Around five in six employers in Britain have yet to publish their latest gender pay gap figures – with less than a month to go until the deadline.
Only 1,600 of an expected 10,000 organisations have reported their figures so far.
Among those yet to publish are most supermarket chains, local authorities and NHS trusts, plus almost all universities and police forces.
Those who have already reported include the majority of high street banks and all the main government departments.
Public sector employers must declare their gender pay gap by March 30, while the deadline for private and voluntary sector employers is April 4.
Penalties for missing the deadline include a court order and a possible unlimited fine.
The gender pay gap is the difference between the median average hourly wage of men and women working in the same organisation.
It is not the same as equal pay, where firms are required by law to pay men and women doing the same job the same salary.
This is the second year that all organisations with at least 250 employees are required by law to report their gender pay gap.
This year, employers must publish data based on a snapshot of their workforce on March 31 2018 (public sector) or April 5 2018 (private and voluntary).
So far, the new figures show that:
– Asda has reduced its gender pay gap year-on-year (from 8.9% to 7.6%) but Aldi has reported a rise (from 4.8% to 7.1%).
– Of the UK’s main broadcasters, the BBC, ITN and Channel 4 have reported their figures. The BBC has reduced its gender pay gap from 9.3% to 7.6%, ITN’s figure is down very slightly from 18.2% to 18.1%, and Channel 4 has reported a drop from 24.2% to 23.3%.
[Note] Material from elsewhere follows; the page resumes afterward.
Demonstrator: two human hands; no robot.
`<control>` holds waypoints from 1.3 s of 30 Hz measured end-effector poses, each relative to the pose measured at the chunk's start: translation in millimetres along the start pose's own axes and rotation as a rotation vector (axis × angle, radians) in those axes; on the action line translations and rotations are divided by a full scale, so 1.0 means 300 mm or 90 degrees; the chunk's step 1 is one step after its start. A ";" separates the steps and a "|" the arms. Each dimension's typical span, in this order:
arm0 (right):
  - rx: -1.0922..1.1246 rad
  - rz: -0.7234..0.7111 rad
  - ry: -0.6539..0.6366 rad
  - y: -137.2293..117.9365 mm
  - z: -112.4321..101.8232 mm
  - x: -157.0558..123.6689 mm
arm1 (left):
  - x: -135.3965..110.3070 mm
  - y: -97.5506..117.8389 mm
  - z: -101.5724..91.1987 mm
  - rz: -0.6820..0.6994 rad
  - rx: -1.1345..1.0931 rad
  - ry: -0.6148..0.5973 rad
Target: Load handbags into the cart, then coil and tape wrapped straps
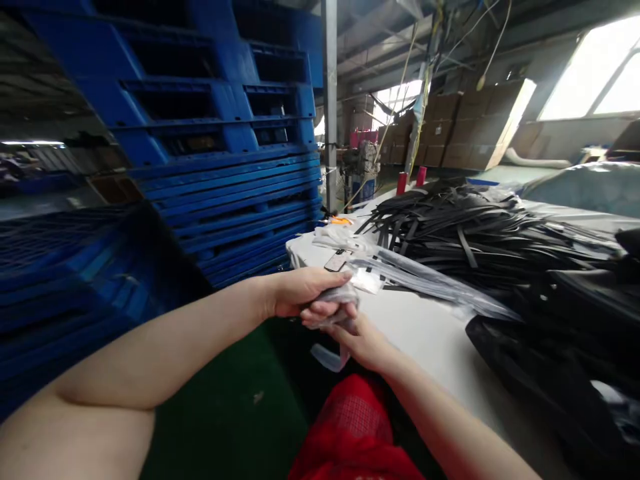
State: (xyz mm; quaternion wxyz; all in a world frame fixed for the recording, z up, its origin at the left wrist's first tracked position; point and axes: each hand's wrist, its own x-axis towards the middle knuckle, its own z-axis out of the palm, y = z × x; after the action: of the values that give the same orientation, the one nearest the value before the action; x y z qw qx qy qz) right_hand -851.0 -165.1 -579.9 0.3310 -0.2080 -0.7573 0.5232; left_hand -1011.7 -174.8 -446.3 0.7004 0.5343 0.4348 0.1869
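In the head view, my left hand (307, 290) is closed round a crumpled bundle of translucent plastic strip (345, 293) at the table's near left corner. My right hand (367, 343) meets it from below right, its fingers closed on the lower part of the same bundle and partly hidden. A loose end of the strip (327, 358) dangles under the hands. Just beyond lie long clear plastic strips (425, 277) and a small white packet (367, 280). A flat, phone-like rectangle (337, 260) rests beside them.
Stacked blue pallets (240, 180) rise at the left. A large heap of black straps (490, 227) covers the far part of the white table (425, 333). Black material (565, 340) lies at the right. Behind are two red spools (401, 183), an orange tool (340, 220) and cardboard boxes (465, 127).
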 end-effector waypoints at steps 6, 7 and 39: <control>0.381 0.113 -0.255 -0.069 0.156 -0.092 | 0.082 -0.154 0.017 0.518 0.196 0.602; 0.388 0.110 -0.243 -0.094 0.124 -0.106 | 0.101 -0.192 0.018 0.527 0.285 0.622; 0.433 0.291 0.077 0.054 -0.216 -0.315 | 0.377 -0.376 0.154 0.349 0.722 0.278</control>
State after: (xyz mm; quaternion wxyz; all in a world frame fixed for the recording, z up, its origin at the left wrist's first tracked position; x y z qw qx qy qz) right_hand -739.5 -179.2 -606.6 0.2999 -0.2797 -0.4550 0.7904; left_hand -934.9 -160.2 -593.1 0.1335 0.8612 0.4459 0.2043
– Most government departments have reduced their gender pay gap, although it has increased at the Treasury and the departments for International Trade, International Development, Exiting the EU and Digital, Culture, Media & Sport (DCMS). The largest gap is at the DCMS (22.9%), the smallest at the Department for Education (5.6%), and there is no gap at all at the Department of Work and Pensions.
– Three of the big high street banks have seen their gap increase (Barclays, HSBC and RBS), two have reported a decrease (Santander and TSB) while the figure for Lloyds is unchanged. Barclays has the largest gap (44.1%) and TSB has the smallest (23.3%).
The median gender pay gap for all workers in the UK is 17.9%, according to the Office for National Statistics.
Of the 991 organisations who have published a comparable gender pay gap for both this year and last year, 398 (40%) have reported an increase, 56 (6%) no change and 537 (54%) a decrease.
The Equality and Human Rights Commission (EHRC), which enforces the gender pay gap legislation, said that in 2018 – the first year the regulations were introduced – 94% of organisations had published their data by the required deadline.
Following enforcement action by the EHRC against employers who were believed to be in breach of the rules, this had risen to 100% by August.